LANSING — Michigan announced Wednesday that everyone ages 50 to 64 can start getting COVID-19 vaccinations on March 22 and that those in that group with certain medical conditions can begin being immunized next week.
It is the largest expansion of eligibility since Jan. 11 when state officials allowed vaccinations of seniors age 65 or older and additional frontline workers such as teachers. The announcement came a day after President Joe Biden said the U.S. expects to take delivery of enough coronavirus vaccine for all adults by the end of May, two months earlier than previously expected.
Starting Monday, two new priority groups will be eligible: 816,000 people age 50 or older with medical conditions or disabilities, and caregiver family members and guardians who care for children with special health care needs. More than 20 underlying health conditions qualify, including common ones such as high blood pressure, diabetes, asthma and obesity.
All people ages 50 to 64 — 2 million total — will be eligible two weeks later, though 13% already have gotten at least one shot of the Pfizer or Moderna vaccine because they qualify for another reason.
“The more people we can get the safe and effective vaccine, the faster we can return to a sense of normalcy,” Democratic Gov. Gretchen Whitmer said in a statement. “I urge all eligible Michiganders to get one of the three COVID-19 vaccines to protect you, your family and your community.”

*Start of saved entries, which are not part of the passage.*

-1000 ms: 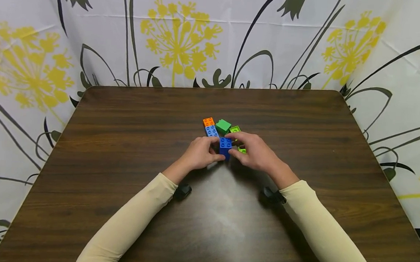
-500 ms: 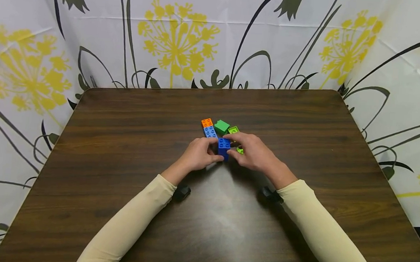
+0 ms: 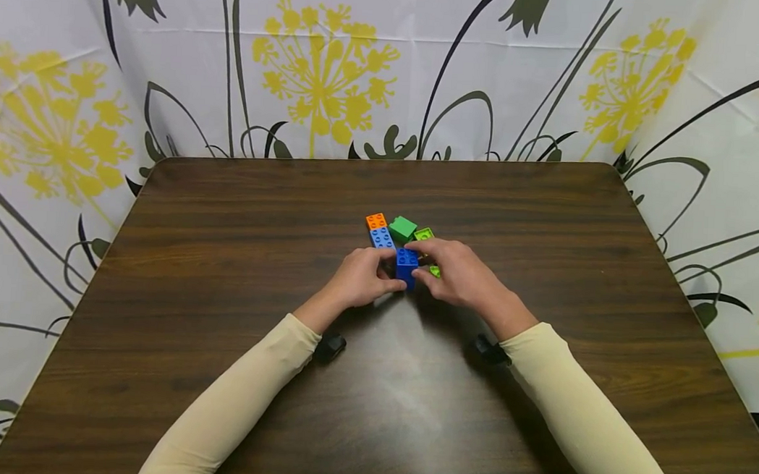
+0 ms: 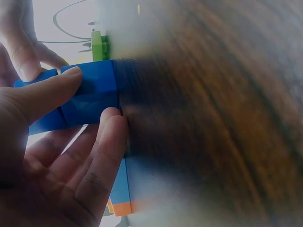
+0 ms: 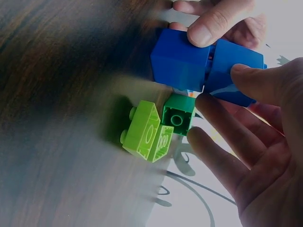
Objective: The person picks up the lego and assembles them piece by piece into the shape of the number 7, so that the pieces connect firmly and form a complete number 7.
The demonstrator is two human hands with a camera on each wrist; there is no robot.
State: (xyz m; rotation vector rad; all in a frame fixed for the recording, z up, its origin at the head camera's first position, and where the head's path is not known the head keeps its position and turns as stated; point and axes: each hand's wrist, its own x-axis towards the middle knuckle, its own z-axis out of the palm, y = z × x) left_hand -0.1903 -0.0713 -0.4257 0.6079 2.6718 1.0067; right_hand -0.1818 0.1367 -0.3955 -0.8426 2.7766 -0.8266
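Note:
Two blue toy bricks stand one above the other near the middle of the table. My left hand (image 3: 360,276) pinches the lower blue brick (image 5: 177,61) between thumb and fingers, close to the tabletop. My right hand (image 3: 458,274) grips the upper blue brick (image 3: 407,258), thumb on its near side and fingers behind. In the right wrist view a narrow gap shows between the two bricks, and the upper one sits slightly tilted. The left wrist view shows the left thumb lying across the lower brick's side.
Behind the left hand lie a light blue brick (image 3: 382,238) and an orange brick (image 3: 377,221) in line. A green brick (image 3: 402,228) lies behind the blue pair, its hollow underside facing the right wrist camera. Lime green bricks (image 5: 142,130) lie beside the right hand.

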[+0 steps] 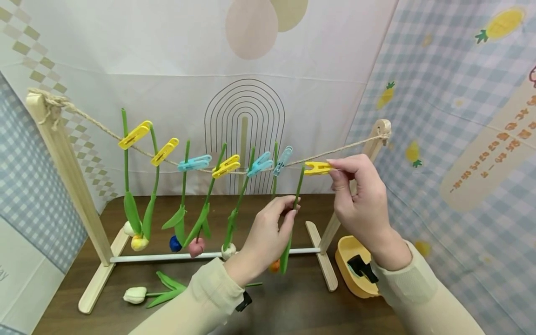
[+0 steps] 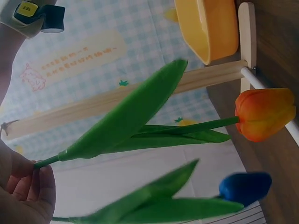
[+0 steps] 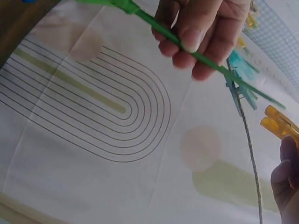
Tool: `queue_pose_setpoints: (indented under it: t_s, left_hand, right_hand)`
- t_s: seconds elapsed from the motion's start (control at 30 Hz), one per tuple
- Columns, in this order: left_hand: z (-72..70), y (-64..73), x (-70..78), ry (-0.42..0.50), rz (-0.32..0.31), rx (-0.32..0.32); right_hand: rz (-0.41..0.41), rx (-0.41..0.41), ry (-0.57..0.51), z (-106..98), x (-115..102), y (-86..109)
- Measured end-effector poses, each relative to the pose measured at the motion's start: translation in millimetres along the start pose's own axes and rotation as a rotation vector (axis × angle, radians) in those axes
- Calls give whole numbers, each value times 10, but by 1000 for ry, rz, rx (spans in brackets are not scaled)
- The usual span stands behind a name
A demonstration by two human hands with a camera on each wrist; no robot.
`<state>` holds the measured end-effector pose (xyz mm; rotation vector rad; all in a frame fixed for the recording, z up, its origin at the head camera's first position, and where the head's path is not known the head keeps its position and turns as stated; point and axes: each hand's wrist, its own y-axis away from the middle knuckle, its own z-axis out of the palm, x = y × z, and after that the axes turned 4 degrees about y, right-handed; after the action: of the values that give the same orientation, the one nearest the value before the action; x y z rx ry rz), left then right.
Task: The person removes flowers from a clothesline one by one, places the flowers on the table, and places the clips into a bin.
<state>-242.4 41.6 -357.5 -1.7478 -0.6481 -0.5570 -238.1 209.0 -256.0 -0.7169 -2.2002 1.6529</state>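
Note:
My left hand (image 1: 265, 230) pinches the green stem (image 1: 299, 185) of an artificial orange tulip (image 2: 265, 115), which hangs bloom-down. The top of that stem stands near the twine line (image 1: 339, 148). My right hand (image 1: 362, 204) holds a yellow clothespin (image 1: 317, 168) between thumb and fingers, its front end pointing at the stem top. In the right wrist view, a small gap shows between the clothespin and the stem. Left of my hands, other tulips hang upside down from the twine by yellow clothespins (image 1: 135, 135) and blue clothespins (image 1: 194, 163).
Wooden posts (image 1: 71, 181) hold the twine, with a white bar (image 1: 167, 257) joining their feet. A white tulip (image 1: 135, 295) lies on the brown table (image 1: 301, 307), partly behind my left forearm. The yellow basin (image 1: 347, 260) stands at the right, partly behind my right wrist.

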Motion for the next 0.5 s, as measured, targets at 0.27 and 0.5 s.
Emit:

As of Monday, 44% of Michiganders age 65-74 and nearly half of those 75 and up had received at least one dose. Federal regulators over the weekend cleared a third vaccine, produced by Johnson & Johnson, which works with one dose instead of two.
Some questioned the decision to open eligibility, saying providers such as county health departments are struggling to vaccinate people who already qualify due to limited supply.
“We need to get through the senior population,” said Macomb County Executive Mark Hackel, a Democrat who complained that the state didn’t check with local authorities before deciding to expand eligibility. “Why aren’t we making sure we get through the bulk of those folks before we start moving into other categories?”
State Department of Health and Human Services Department spokeswoman Lynn Sutfin said people age 65 and up remain a priority, as the group accounts for 80% of Michigan’s more than 15,500 confirmed coronavirus-related deaths. There initially may be waitlists for people ages 50 and older, she said.
The state wants to vaccinate 70% of people 16 and up, or 5.6 million, by year’s end. Agricultural and food-processing workers became eligible this week.
By expanding eligibility to the age 50-64 population, officials further shifted to an age-based approach. Previous guidance called for next vaccinating more “essential workers” in manufacturing, public transit, grocery stores, nonhospital laboratories and the U.S. Postal Service, along with 16- to 64-year-olds with preexisting health conditions or disabilities.
“We are pleased to expand eligibility for more people to get vaccinated as we continue to focus on our most vulnerable and those at highest risk of severe illness due to COVID-19,” said Dr. Joneigh Khaldun, the state’s chief medical executive.
The Small Business Association of Michigan, which, along with other business groups, advocated for a simpler eligibility system to prioritize those most at risk, applauded the move and urged people to get vaccinated.
“Widespread vaccine administration will be the key to ending this pandemic,” said Brian Calley, the organization’s president.
More than 1.4 million people have received at least one dose — 18% of the state’s 8 million people age 16 and above. Michigan expects to get 492,000 doses this week, which would be the most to date.